Could you filter the records below down to the lines that include the word "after"?

(Dataset items)
Segment Open

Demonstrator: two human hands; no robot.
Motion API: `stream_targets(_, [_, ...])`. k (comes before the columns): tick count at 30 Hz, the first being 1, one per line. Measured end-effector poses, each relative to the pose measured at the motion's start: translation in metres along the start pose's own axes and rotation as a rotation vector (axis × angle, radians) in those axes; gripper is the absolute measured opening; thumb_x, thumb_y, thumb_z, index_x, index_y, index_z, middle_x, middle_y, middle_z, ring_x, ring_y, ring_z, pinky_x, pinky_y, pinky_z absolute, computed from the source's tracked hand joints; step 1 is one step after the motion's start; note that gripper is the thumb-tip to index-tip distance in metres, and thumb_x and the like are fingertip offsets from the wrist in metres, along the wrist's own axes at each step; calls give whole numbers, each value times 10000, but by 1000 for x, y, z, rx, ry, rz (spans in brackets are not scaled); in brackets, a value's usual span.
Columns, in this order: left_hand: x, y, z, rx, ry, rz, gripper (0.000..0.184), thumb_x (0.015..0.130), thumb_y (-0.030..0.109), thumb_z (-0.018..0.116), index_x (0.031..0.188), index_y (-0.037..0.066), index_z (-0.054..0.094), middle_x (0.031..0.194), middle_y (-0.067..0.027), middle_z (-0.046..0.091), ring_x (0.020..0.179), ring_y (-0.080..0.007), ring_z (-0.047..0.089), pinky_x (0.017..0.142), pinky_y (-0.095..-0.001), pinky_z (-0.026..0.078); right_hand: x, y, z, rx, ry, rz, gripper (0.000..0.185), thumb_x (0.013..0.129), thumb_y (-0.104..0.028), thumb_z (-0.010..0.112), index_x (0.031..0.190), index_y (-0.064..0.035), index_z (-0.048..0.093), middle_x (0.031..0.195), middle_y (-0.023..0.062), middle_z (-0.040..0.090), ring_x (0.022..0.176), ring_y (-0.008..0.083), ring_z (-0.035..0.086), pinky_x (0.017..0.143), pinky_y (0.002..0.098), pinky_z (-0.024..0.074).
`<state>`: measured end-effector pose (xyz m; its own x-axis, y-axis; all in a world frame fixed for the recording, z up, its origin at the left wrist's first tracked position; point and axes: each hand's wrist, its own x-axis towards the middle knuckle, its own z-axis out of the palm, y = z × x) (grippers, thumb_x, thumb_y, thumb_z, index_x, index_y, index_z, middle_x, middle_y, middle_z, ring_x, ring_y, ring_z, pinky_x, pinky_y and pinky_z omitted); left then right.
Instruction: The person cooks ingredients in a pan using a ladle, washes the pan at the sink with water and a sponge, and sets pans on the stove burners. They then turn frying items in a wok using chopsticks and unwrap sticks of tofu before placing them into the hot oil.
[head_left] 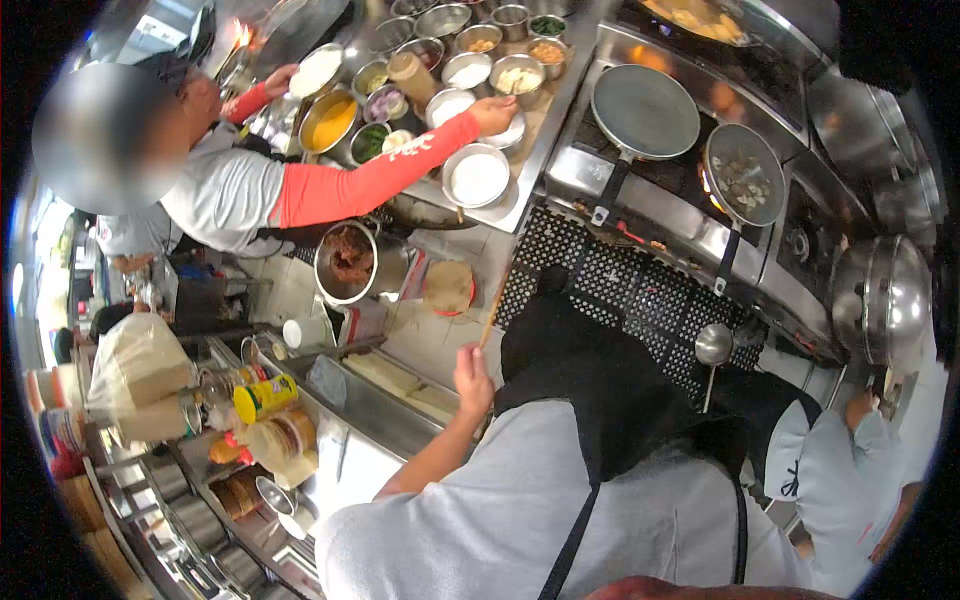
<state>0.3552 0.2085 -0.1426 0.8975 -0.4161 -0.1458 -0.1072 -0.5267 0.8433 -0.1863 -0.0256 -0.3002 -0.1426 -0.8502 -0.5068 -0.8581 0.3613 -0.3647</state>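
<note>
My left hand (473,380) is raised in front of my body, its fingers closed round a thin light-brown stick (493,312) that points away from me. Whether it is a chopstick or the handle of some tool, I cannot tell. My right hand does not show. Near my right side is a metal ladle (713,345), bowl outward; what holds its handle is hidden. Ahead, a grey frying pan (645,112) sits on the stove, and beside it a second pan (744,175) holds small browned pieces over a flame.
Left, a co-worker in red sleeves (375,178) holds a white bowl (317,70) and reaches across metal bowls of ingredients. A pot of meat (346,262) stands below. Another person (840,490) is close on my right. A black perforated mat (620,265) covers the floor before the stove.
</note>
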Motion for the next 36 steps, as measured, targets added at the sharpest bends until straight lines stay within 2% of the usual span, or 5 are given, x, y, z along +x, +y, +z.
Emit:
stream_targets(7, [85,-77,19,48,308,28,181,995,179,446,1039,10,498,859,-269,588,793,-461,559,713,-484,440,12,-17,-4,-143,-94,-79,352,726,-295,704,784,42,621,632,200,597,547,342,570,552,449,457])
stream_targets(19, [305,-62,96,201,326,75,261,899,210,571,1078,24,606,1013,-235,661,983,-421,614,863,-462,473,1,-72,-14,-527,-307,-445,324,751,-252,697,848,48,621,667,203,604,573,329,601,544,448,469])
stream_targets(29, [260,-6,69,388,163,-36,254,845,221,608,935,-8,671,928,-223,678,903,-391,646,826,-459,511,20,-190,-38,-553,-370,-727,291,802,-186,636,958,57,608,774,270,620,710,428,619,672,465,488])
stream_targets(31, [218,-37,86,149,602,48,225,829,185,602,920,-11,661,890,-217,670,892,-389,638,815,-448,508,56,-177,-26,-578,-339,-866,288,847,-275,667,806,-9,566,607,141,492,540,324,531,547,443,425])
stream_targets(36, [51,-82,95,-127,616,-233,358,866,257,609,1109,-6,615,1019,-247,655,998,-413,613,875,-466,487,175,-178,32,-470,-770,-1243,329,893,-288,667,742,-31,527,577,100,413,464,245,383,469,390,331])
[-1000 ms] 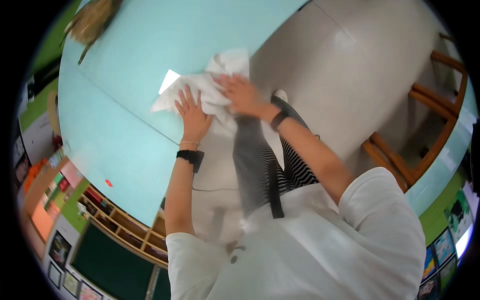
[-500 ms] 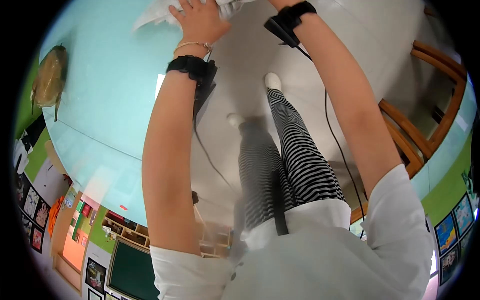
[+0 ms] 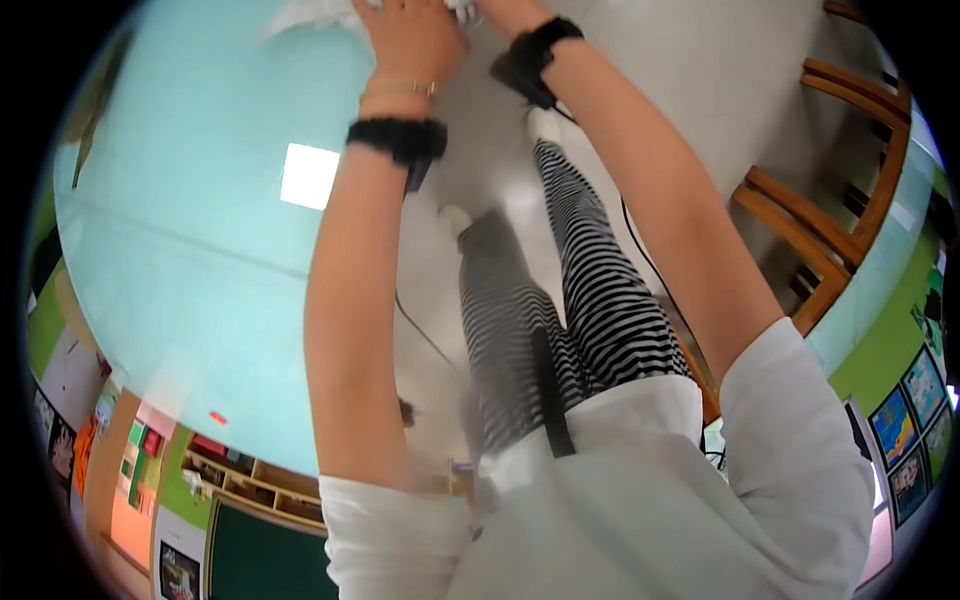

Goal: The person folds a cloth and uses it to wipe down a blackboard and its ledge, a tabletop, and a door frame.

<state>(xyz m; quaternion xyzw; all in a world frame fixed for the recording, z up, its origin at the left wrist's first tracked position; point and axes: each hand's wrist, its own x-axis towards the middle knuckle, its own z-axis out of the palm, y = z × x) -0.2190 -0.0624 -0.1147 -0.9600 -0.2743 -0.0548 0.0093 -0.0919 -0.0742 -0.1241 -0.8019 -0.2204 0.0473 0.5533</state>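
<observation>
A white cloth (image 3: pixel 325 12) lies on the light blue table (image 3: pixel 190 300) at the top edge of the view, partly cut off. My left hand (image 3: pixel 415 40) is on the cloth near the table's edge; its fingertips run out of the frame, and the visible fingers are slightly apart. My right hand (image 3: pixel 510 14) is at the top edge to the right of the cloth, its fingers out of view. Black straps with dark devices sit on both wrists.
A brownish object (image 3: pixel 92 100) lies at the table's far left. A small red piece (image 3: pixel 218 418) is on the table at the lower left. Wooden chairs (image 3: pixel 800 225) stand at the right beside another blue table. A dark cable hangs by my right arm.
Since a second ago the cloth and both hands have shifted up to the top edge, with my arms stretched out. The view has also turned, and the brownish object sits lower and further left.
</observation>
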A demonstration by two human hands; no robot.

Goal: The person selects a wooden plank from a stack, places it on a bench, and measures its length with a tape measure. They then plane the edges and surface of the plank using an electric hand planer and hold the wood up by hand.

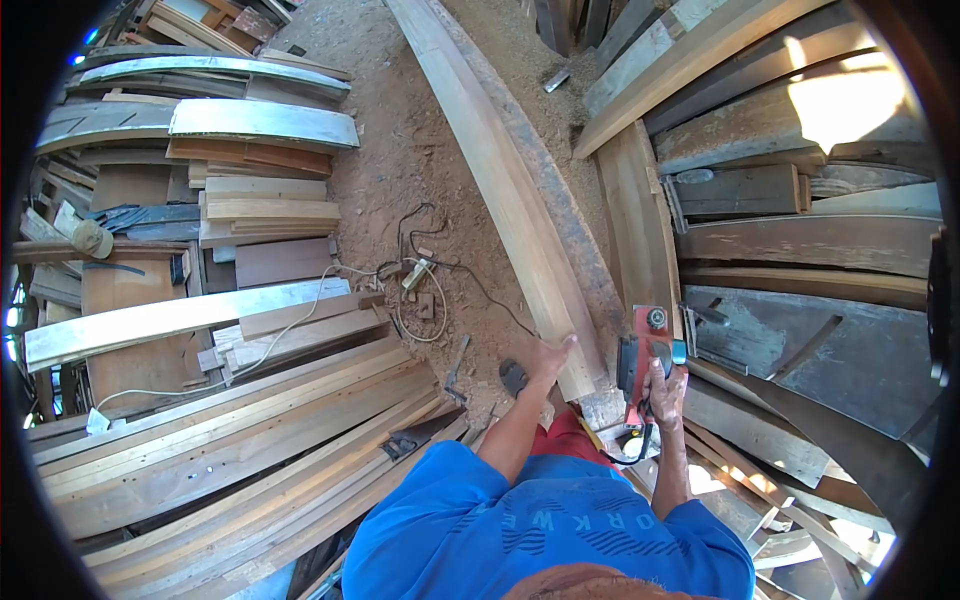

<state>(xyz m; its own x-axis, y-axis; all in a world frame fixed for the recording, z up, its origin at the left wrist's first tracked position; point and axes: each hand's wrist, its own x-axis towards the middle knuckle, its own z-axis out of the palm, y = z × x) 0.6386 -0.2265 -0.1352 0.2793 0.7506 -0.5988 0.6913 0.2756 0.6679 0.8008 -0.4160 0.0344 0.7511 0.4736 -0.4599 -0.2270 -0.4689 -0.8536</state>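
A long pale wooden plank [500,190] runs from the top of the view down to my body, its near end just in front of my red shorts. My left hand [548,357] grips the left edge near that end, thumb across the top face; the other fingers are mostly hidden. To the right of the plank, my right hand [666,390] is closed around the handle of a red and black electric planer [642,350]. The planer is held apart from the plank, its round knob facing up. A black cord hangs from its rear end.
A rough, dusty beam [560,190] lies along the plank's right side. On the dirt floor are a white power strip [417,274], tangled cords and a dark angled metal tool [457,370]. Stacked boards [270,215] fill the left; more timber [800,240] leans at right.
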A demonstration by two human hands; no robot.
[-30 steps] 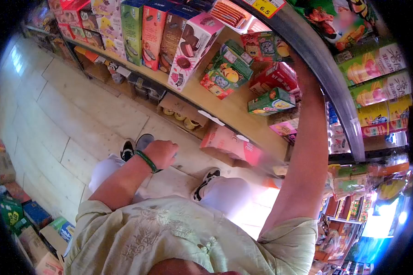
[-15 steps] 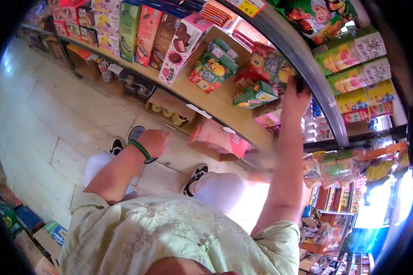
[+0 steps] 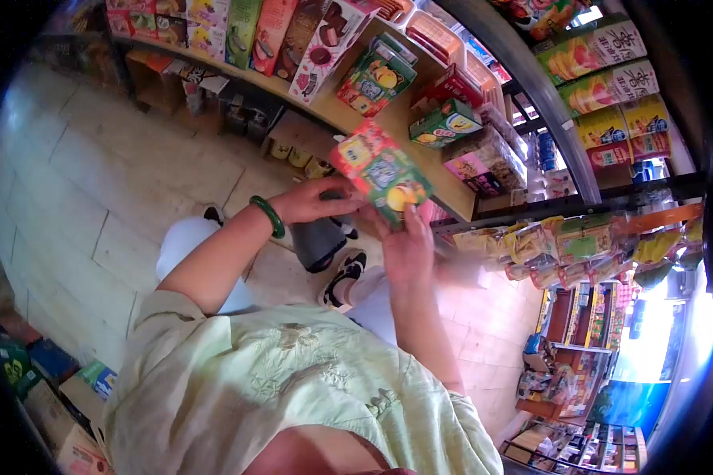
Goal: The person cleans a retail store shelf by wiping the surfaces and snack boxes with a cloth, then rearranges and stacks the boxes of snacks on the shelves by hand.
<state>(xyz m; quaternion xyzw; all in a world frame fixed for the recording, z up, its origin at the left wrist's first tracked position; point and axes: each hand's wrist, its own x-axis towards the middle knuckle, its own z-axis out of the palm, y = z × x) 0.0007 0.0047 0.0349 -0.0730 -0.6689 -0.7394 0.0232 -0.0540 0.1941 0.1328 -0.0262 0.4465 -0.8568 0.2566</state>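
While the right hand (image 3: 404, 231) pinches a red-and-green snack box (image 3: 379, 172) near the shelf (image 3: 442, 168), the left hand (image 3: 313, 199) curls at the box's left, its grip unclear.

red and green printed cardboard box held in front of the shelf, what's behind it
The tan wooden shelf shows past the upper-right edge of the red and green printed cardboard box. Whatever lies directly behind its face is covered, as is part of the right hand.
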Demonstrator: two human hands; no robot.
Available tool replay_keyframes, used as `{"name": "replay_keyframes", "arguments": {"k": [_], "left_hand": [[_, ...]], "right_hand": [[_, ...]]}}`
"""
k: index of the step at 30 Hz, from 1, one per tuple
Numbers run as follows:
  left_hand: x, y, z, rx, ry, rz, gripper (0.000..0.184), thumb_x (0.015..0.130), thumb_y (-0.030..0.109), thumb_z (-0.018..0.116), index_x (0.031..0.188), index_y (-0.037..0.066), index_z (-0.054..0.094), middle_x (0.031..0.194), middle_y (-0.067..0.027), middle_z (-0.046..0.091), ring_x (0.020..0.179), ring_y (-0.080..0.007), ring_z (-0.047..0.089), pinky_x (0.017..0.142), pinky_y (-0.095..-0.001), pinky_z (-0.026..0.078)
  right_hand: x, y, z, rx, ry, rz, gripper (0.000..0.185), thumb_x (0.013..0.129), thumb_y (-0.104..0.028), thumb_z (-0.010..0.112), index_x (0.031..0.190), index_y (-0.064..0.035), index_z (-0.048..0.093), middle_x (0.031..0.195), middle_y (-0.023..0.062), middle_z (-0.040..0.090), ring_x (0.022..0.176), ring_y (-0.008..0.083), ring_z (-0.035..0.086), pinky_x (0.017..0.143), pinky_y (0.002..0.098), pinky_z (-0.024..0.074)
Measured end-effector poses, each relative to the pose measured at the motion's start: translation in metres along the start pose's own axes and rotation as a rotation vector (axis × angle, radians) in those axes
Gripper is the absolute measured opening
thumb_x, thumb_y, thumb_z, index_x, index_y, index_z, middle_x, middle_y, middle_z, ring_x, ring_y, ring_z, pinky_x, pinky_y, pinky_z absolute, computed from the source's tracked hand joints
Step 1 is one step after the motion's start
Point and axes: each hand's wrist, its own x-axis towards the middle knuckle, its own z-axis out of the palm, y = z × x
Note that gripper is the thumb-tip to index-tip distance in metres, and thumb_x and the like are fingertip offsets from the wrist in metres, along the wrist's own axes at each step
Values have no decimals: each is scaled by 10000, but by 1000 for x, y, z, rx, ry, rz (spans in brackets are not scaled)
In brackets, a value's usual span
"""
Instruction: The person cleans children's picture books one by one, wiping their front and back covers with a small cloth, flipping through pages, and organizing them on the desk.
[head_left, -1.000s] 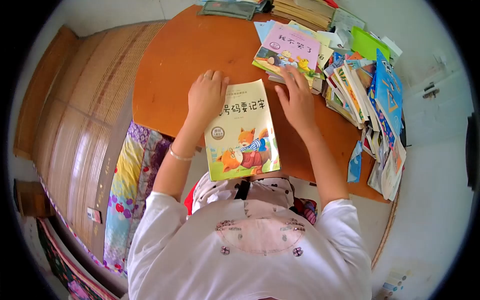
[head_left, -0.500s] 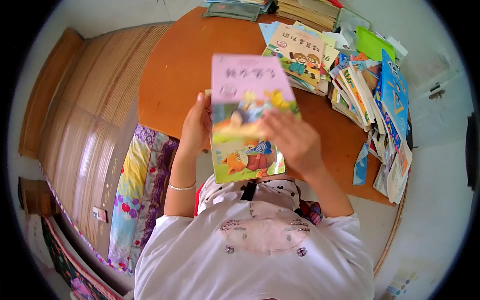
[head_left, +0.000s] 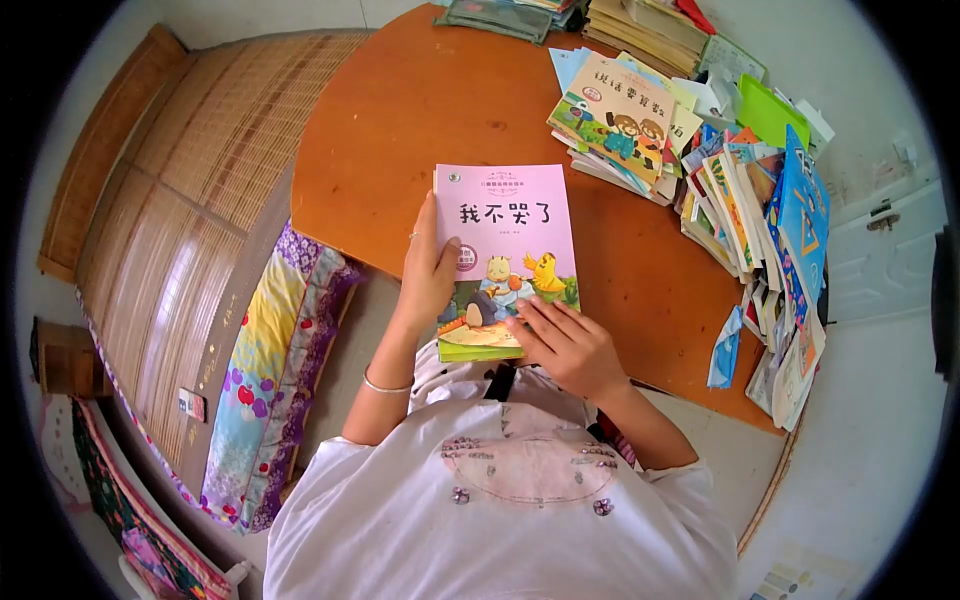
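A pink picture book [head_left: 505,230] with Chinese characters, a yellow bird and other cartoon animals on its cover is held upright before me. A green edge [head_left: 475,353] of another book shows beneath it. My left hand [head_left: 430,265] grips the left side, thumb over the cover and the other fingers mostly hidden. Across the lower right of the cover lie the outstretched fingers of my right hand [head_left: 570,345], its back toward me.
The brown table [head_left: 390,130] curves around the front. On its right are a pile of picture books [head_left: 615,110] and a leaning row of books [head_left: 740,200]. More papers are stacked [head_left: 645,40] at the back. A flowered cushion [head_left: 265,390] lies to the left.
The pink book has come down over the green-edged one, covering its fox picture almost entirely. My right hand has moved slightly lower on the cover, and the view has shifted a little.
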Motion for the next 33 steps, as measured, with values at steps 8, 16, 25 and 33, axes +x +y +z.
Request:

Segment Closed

● **Solution**:
Motion API: `stream_targets(_, [_, ...])`. k (comes before the columns): tick count at 30 Hz, the first being 1, one per line. Measured end-effector poses, each relative to the pose measured at the motion's start: translation in metres along the start pose's own axes and rotation as a rotation vector (axis × angle, radians) in those axes; gripper is the absolute measured opening; thumb_x, thumb_y, thumb_z, index_x, index_y, index_z, middle_x, middle_y, middle_z, ring_x, ring_y, ring_z, pinky_x, pinky_y, pinky_z absolute, computed from the source's tracked hand joints; step 1 is one step after the motion's start; note that gripper is the thumb-tip to index-tip distance in metres, and thumb_x and the like are fingertip offsets from the wrist in metres, along the wrist's own axes at each step; calls give whole numbers, each value times 10000, but by 1000 for x, y, z, rx, ry, rz (spans in brackets are not scaled); in brackets, a value's usual span.
Step 1 is one step after the motion's start

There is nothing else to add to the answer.